Home, shifting and mutable as are we
When I bought my one way ticket to my new life in Paris 3 1/2 years ago, little did I ponder the true depth to what I was getting myself into.
Yes, I had travelled, in spurts off here and there; had a teaser extended 3 month stay here in Paris and even “survived” a semester abroad in Costa Rica where I was too busy exploring the nooks and crannies of this paradise to even think of missing my family or life back in the US.
Then again, I did always have a return ticket home.
But this time was different. I arrived in Paris in the fall of 2007, a ten month visa in my pocket; teaching assistant job lined up; eager eyed and proud to be taking this leap into living out my dreams. My teaching schedule was a dream and allowed frequent travel in and about France. My social life was buzzing and I flitted and floated about happily discovering the creases and crevices of my new found home. All this time, keeping constant contact with my family and friends back in the US, delighting in ‘filling them in’ about ma belle vie à Paris. And then came winter, creeping into my bones along with all the realities of adjusting to a new language and life.

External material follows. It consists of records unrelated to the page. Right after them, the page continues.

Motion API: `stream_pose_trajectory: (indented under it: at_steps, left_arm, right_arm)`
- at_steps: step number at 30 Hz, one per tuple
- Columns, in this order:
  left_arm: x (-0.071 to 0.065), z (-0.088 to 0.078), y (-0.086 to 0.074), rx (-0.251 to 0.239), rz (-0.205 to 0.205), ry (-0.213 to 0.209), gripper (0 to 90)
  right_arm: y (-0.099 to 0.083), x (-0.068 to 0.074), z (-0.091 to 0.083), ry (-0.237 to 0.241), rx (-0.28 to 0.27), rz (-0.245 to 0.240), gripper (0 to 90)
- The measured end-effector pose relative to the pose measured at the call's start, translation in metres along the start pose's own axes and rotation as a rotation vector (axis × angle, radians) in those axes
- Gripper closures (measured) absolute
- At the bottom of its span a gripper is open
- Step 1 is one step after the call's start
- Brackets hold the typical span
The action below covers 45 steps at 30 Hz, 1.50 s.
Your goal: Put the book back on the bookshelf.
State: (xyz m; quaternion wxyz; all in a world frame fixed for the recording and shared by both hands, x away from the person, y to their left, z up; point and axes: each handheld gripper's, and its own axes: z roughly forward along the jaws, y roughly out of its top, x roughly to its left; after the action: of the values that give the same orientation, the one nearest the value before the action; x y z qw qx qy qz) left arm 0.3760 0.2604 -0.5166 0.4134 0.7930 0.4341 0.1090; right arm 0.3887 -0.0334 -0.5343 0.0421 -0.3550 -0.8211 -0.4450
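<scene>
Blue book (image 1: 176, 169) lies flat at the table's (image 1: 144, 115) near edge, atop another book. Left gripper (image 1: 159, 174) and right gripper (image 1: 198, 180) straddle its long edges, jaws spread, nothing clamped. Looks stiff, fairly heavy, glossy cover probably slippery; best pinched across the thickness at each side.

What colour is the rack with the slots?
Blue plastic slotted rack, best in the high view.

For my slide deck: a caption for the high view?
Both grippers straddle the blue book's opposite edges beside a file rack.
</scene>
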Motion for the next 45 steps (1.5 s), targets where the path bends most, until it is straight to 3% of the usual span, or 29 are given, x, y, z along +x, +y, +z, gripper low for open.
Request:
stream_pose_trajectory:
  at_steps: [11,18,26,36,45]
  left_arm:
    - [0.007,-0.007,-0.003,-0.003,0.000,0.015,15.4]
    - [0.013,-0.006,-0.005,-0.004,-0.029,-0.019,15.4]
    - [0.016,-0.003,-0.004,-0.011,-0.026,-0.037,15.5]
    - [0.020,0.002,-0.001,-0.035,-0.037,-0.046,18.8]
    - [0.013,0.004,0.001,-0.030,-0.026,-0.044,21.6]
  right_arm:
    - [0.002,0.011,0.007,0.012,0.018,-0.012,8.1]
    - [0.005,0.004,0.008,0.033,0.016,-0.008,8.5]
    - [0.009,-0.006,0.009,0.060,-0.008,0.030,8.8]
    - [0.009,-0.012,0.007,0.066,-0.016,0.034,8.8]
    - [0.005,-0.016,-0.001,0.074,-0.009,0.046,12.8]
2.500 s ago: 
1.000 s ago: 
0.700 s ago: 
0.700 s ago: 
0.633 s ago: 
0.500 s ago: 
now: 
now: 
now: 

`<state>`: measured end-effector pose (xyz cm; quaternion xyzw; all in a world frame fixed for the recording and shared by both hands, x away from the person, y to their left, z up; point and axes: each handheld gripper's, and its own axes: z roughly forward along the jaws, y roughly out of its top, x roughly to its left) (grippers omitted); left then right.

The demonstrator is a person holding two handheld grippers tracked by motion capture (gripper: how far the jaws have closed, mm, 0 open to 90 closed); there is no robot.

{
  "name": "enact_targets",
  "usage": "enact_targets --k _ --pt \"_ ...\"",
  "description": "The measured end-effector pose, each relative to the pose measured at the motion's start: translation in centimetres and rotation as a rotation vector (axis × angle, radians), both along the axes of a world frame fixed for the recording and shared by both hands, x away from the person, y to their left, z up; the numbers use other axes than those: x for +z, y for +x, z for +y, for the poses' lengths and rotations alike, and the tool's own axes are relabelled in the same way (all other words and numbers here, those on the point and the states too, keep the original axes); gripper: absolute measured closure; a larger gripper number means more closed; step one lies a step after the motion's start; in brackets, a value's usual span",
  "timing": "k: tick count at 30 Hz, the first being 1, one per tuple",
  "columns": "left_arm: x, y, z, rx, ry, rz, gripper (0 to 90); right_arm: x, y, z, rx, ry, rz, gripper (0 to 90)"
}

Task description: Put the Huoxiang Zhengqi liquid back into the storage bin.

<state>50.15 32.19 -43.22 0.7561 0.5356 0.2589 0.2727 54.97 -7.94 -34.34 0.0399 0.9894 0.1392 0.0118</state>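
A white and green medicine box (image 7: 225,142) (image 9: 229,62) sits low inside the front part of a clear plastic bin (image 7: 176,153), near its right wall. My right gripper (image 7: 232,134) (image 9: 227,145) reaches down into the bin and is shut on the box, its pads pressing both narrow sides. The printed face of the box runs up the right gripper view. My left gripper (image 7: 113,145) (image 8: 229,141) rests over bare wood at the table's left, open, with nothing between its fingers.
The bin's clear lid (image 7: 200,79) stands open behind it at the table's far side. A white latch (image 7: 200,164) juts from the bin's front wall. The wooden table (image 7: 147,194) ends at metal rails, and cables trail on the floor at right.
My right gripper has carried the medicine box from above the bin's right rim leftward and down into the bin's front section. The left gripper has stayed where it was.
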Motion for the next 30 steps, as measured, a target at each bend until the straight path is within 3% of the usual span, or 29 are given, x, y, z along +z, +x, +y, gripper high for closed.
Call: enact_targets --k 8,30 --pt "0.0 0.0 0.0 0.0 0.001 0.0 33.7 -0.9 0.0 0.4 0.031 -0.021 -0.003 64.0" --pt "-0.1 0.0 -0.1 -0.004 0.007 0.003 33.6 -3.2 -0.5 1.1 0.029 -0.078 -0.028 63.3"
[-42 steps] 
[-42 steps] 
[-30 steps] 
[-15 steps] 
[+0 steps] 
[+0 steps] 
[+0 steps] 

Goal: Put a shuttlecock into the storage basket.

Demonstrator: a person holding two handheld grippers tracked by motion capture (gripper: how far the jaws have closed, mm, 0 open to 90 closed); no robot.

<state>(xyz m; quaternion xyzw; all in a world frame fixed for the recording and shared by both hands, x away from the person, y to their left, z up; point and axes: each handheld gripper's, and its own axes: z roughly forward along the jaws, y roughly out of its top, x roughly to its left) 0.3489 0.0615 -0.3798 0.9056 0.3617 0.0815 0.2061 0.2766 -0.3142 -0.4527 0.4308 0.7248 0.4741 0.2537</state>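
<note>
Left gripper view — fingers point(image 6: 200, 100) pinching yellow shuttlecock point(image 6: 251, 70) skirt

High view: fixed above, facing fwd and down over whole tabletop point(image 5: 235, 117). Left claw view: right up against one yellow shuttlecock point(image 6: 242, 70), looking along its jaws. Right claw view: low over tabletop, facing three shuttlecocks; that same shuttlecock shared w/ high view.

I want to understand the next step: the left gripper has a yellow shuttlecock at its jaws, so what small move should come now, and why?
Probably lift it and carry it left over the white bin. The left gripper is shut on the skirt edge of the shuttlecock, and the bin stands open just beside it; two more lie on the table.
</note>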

Yes, I knew the French were connoisseurs of style and class but lord did I find them brusque, and how frustrating and soul chafing was their archaic administrative process, everything taking repeated trips and patience even a saint couldn’t muster. Deeper yet, I struggled to be understood all on top of trying to learn French, a language with so many exceptions even the French struggle with it.
Here it was, Christmas time and I yearned for all the corny traditions my family upheld; singing Christmas carols in our pajamas; candied yams and roasted string beans; Mom’s ham, roasted to golden perfection and adorned with maraschino cherries and fresh pineapple. I even missed eggnog, which I could hardly stand but would rather that than foie gras which I could only manage with copious amounts of wine… And then there were the jokes my dad told, each year adding upon his tales, willing us to believe his lively inventions. We laughed, ate and gave thanks a plenty.
Had I ever have anticipated the loneliness I felt and how I missed all those familiar faces, I perhaps would have never moved to France. If it’s any consolation, I fell in love that winter.
Then came Spring with all its blossoms of promise and the months rolled along before I could say voila! I never imagined my choices would be anything other than purchasing another one way ticket back to the ‘Big Apple’, except by now I was ‘waist deep’, seven months deep, in love with my French beau and leaving here was the last thing I wanted to do!
Eager eyed and earnest as we both were, I toiled for a two month stretch, job interview after job interview, coming up empty because justifying a job to a non-EU citizen proved more complicated than ‘taking candy from a baby’.
Eventually I did receive a job offer and headed back to the US for my visa and a good dose of family time. The break was a nice relief, I was back to familiar territory, I could speak without needing to conjugate verbs in my head, I could even make jokes and small talk, something that escaped me in French. Time sped by and it soon came time to return to Paris.
I was happy to be back, I was now a year into my life in France and more realistic to the fact that life here is like life anywhere, there are surely fits and starts everywhere.
I am often asked how long I will stay here? And I always say, I will know, when there is that tormenting pang in my chest, just the same way I knew I had to live in Paris one day. It is a ‘knowing’…. Then off I will go.
In the meantime, my intention is to ‘bloom where I am planted’. Right here among breathtaking landmarks, interesting and mysterious French people, stinky cheese, archaic and slow moving administrative processes, the land of c’est comme ça and c’est ne pas possible but also, and more importantly, the place where my heart is!